RAID Notation Examples

As the new Network RAID Notation Standard (SAM RAID Notation) is a bit complex, I felt that it would be useful to provide a list of common use scenarios and specific implementation examples and how they would be notated.

  • Scenario: Netgear ReadyNAS Pro 2 with XRAID mirror.  Notation: R1
  • Scenario: Two Netgear ReadyNAS Ultra units with local RAID 1 sync’d over the network using rsync.  Notation: R1{1}
  • Scenario: Two Drobo B800fs NAS devices each loaded with single parity RAID sync’d using DroboSync. Notation: R5{1}
  • Scenario: Two Drobo B800fs NAS devices each with dual parity RAID sync’d using DroboSync.  Notation: R6{1}
  • Scenario: Two Linux servers with R6 locally using DRBD Mode A or B (asynchronous.)  Notation: R6[1]
  • Scenario: Two Linux servers with R5 locally using DRBD Mode C (synchronous.)  Notation: R6(1)
  • Scenario: Three node VMware vSphere VSA cluster with local R10.  Notation: R10(1)3
  • Scenario: Windows server with two four disk R0 stripes mirrored.  Notation: 8R01
  • Scenario: Two FreeBSD servers with R10 using HAST with memsync.  Notation: R10[1]
  • Scenario: Two FreeBSD servers with R1 using HAST with sync.  Notation: R1(1)
  • Scenario: Two Windows file servers with R10 using Robocopy to synchronize file systems. Notation: R10{1}
  • Scenario: Single Netgear SC101 SAN* using ZSAN drivers on Windows with two disks.
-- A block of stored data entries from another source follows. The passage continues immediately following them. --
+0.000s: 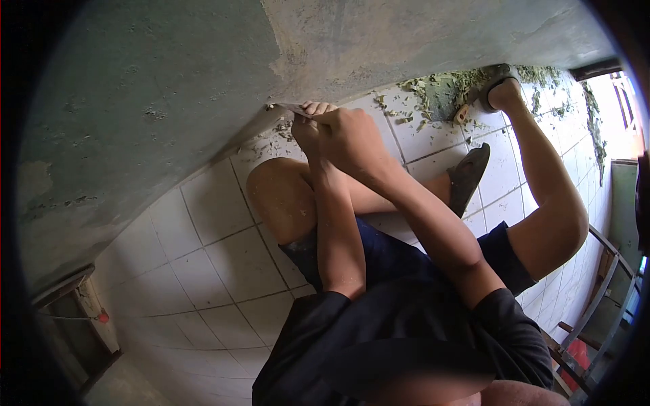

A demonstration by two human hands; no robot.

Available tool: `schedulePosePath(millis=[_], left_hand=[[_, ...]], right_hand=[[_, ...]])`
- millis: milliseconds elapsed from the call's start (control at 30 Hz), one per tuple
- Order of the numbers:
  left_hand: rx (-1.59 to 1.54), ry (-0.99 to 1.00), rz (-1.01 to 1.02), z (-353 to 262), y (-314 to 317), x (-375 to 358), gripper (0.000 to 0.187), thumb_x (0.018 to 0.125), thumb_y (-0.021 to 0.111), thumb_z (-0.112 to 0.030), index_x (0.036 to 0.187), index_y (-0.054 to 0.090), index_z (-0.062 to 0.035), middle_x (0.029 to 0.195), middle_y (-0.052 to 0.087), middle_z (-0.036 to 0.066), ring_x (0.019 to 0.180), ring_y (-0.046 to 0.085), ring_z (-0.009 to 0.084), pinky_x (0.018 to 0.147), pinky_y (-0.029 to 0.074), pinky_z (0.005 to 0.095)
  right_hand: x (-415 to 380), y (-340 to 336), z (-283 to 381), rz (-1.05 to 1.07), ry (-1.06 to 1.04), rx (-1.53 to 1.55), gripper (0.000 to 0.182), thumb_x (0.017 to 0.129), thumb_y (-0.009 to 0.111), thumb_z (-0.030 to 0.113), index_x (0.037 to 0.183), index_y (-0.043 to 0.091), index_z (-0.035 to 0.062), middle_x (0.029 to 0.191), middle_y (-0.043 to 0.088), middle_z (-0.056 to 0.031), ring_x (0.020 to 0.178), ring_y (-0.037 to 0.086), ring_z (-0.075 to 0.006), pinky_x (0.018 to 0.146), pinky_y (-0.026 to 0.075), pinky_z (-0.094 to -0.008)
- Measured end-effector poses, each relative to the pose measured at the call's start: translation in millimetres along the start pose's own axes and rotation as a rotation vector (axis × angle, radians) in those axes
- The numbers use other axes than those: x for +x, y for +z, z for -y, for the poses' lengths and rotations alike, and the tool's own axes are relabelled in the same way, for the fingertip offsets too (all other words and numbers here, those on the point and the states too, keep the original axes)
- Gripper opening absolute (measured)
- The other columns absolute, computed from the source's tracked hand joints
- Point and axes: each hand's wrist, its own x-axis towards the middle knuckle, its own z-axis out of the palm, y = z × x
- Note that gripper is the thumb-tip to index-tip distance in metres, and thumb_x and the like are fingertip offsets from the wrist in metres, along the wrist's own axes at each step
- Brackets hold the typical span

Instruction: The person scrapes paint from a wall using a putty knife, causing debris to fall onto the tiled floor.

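My right hand [352, 139] is closed around a flat metal scraper [292, 107]. The handle is hidden inside my grip, and the thin blade points left with its tip at the wall [223, 61]. Close behind it, my left hand [308, 139] is closed at the same scraper, partly covered by my right hand. Where the blade meets the wall, a small pale flake [269, 106] shows. Grey-green paint covers the wall on the left, while a bare, brownish patch [325, 54] spreads above my hands.
White floor tiles [217, 271] lie under my bent legs. Greenish paint chips [423, 95] are strewn along the wall's foot, beside a wooden-handled tool [462, 114] near my sandal [500, 78]. A metal frame [596, 311] stands at right; a wooden door frame [95, 308] is at lower left.
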Motion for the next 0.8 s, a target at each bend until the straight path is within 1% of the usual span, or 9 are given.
schedulePosePath(millis=[133, 167, 267, 367, 467, 533, 600, 667, 800], left_hand=[[-0.019, 0.013, 0.057, 13, 17, -3, 0.025, 0.103, 0.049, -0.028, 0.087, 0.058, -0.0119, 0.069, 0.057, -0.002, 0.060, 0.048, 0.0124, 0.069, 0.041, 0.0288], [-0.040, 0.107, 0.179, -1, -23, 10, 0.027, 0.105, 0.048, -0.030, 0.086, 0.057, -0.0130, 0.067, 0.053, -0.003, 0.059, 0.043, 0.0122, 0.068, 0.040, 0.0295], [0.105, 0.068, 0.148, 4, -13, 9, 0.028, 0.105, 0.048, -0.031, 0.084, 0.055, -0.0137, 0.066, 0.049, -0.005, 0.058, 0.040, 0.0122, 0.068, 0.039, 0.0295], [0.317, 0.037, 0.099, 2, -6, 4, 0.029, 0.105, 0.047, -0.031, 0.081, 0.052, -0.0147, 0.063, 0.043, -0.006, 0.056, 0.036, 0.0121, 0.068, 0.038, 0.0295], [0.189, 0.129, 0.060, 7, -20, 11, 0.028, 0.105, 0.050, -0.031, 0.083, 0.045, -0.0141, 0.066, 0.038, -0.005, 0.060, 0.031, 0.0115, 0.063, 0.033, 0.0287], [0.188, 0.101, 0.085, 9, -20, 11, 0.027, 0.105, 0.050, -0.031, 0.084, 0.046, -0.0142, 0.066, 0.038, -0.005, 0.060, 0.032, 0.0114, 0.063, 0.033, 0.0286], [0.186, 0.087, 0.138, -2, -15, 5, 0.025, 0.104, 0.052, -0.030, 0.085, 0.048, -0.0143, 0.067, 0.039, -0.005, 0.060, 0.032, 0.0112, 0.062, 0.033, 0.0282], [0.184, 0.086, 0.198, -13, -1, -3, 0.024, 0.104, 0.053, -0.029, 0.086, 0.049, -0.0144, 0.067, 0.041, -0.005, 0.060, 0.033, 0.0110, 0.062, 0.033, 0.0279], [0.108, 0.114, -0.049, 13, 28, -12, 0.023, 0.103, 0.056, -0.026, 0.083, 0.051, -0.0147, 0.065, 0.042, -0.006, 0.056, 0.033, 0.0096, 0.061, 0.033, 0.0264]], right_hand=[[-4, -6, 14, -0.039, -0.033, 0.076, 0.024, 0.089, 0.059, 0.019, 0.081, 0.072, 0.0006, 0.075, 0.064, -0.0280, 0.071, 0.066, -0.0462, 0.066, 0.053, -0.0517], [2, 21, 12, -0.047, -0.062, -0.004, 0.024, 0.089, 0.058, 0.020, 0.083, 0.072, 0.0011, 0.076, 0.065, -0.0276, 0.070, 0.066, -0.0459, 0.065, 0.053, -0.0516], [2, 21, 9, -0.028, -0.127, -0.049, 0.028, 0.094, 0.056, 0.026, 0.097, 0.066, -0.0002, 0.083, 0.068, -0.0237, 0.066, 0.066, -0.0444, 0.066, 0.057, -0.0517], [-4, -21, 12, 0.039, 0.002, 0.046, 0.027, 0.091, 0.056, 0.021, 0.101, 0.076, 0.0063, 0.080, 0.067, -0.0267, 0.074, 0.068, -0.0443, 0.068, 0.055, -0.0508], [5, 0, 17, -0.076, -0.051, -0.029, 0.026, 0.090, 0.057, 0.022, 0.086, 0.075, 0.0030, 0.073, 0.064, -0.0280, 0.071, 0.067, -0.0449, 0.068, 0.055, -0.0503], [19, 17, 23, 0.177, 0.003, -0.038, 0.033, 0.095, 0.054, 0.024, 0.080, 0.069, -0.0021, 0.073, 0.066, -0.0254, 0.070, 0.068, -0.0441, 0.063, 0.056, -0.0486], [11, 12, 25, 0.209, -0.007, -0.020, 0.027, 0.093, 0.056, 0.023, 0.082, 0.065, -0.0002, 0.075, 0.065, -0.0238, 0.071, 0.067, -0.0431, 0.062, 0.055, -0.0493], [-1, -3, 29, -0.042, -0.110, -0.002, 0.026, 0.090, 0.054, 0.018, 0.084, 0.072, 0.0006, 0.075, 0.064, -0.0286, 0.074, 0.065, -0.0477, 0.069, 0.052, -0.0541], [-10, -15, 31, -0.062, -0.028, 0.026, 0.023, 0.088, 0.055, 0.015, 0.084, 0.072, -0.0002, 0.075, 0.062, -0.0297, 0.073, 0.065, -0.0483, 0.069, 0.051, -0.0548]])
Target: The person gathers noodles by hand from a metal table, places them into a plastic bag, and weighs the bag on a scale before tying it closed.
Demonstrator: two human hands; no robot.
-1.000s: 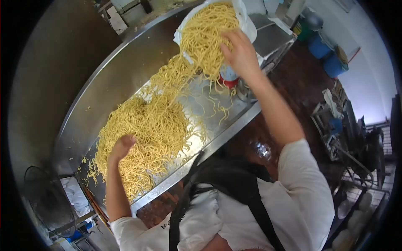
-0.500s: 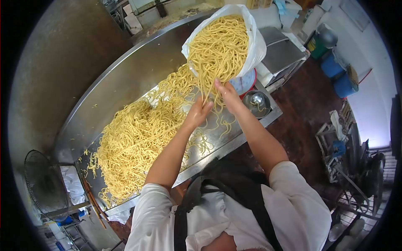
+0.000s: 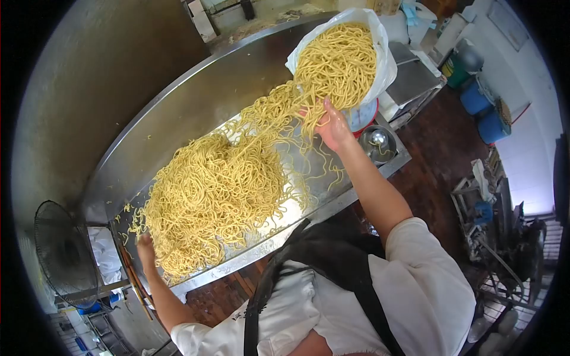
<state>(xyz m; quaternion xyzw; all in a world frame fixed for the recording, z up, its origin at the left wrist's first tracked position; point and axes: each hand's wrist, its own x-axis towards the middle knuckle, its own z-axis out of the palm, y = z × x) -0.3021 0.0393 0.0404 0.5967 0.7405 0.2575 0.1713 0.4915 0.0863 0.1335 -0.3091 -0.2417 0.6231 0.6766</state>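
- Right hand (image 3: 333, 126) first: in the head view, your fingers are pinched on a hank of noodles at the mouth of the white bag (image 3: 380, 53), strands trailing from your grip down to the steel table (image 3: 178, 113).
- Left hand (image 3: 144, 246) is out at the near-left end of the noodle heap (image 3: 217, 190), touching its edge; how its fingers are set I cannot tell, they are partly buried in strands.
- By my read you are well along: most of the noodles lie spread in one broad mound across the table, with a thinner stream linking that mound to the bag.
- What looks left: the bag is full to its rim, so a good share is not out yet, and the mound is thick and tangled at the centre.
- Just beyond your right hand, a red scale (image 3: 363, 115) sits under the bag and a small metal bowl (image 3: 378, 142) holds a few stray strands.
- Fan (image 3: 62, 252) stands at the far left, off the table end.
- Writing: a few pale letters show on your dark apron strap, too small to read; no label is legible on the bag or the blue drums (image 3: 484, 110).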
Notation: R(1)

Technology References:

HAST: http://wiki.freebsd.org/HAST

DRBD: http://www.drbd.org/users-guide/s-replication-protocols.html

DroboSync: http://www.drobo.com/solutions/for-business/drobo-sync.php

Rsync: http://rsync.samba.org/

Robocopy: http://technet.microsoft.com/en-us/library/cc733145%28v=ws.10%29.aspx

Notes:

*The Netgear SC101 SAN is interesting in that while it can hold two PATA drives internally and exposes them to the network as block devices, via the ZSAN protocol, through a single Ethernet interface but there is no internal communications between the devices so all mirroring of the array happens in Windows which actually sees each disk as an entirely separate SAN device each with its own IP address.  Windows has no way to know that the two devices are related. The RAID 1 mirroring is handled one hundred percent in software RAID on Windows and the SAN itself is always two independent PATA drives exposed raw to the network.  A very odd, but enlightening device.

Network RAID Notation Standard (SAM RAID Notation)

As the RAID landscape becomes more complex with the emergence of network RAID there is an important need for a more complex and concise notation system for RAID levels involving a network component.

Traditional RAID comes in single digit notation and the available levels are 0, 1, 2, 3, 4, 5, 6, 7.  Level 7 is unofficial but widely accepted as triple parity RAID (the natural extension of RAID 5 and RAID 6) and RAID 2 and RAID 3 are effectively disused today.

Nested RAID, one RAID level within another, is handled by putting single digit RAID levels together such as RAID 10, 50, 61, 100, etc.  These can alternatively be written with a plus sign separating the levels like RAID 1+0, 5+0, 6+1, 1+0+0, etc.

There are two major issues with this notation system, beyond the obvious issue that not all RAID types or extensions are accounted for by the single digit system with many of the aspects of proprietary RAID systems such as ZRAID, XRAID and BeyondRAID being unaccounted for in the notation system.  The first is a lack of network RAID notation and the second is a lack of specific denotation of intra-RAID configuration.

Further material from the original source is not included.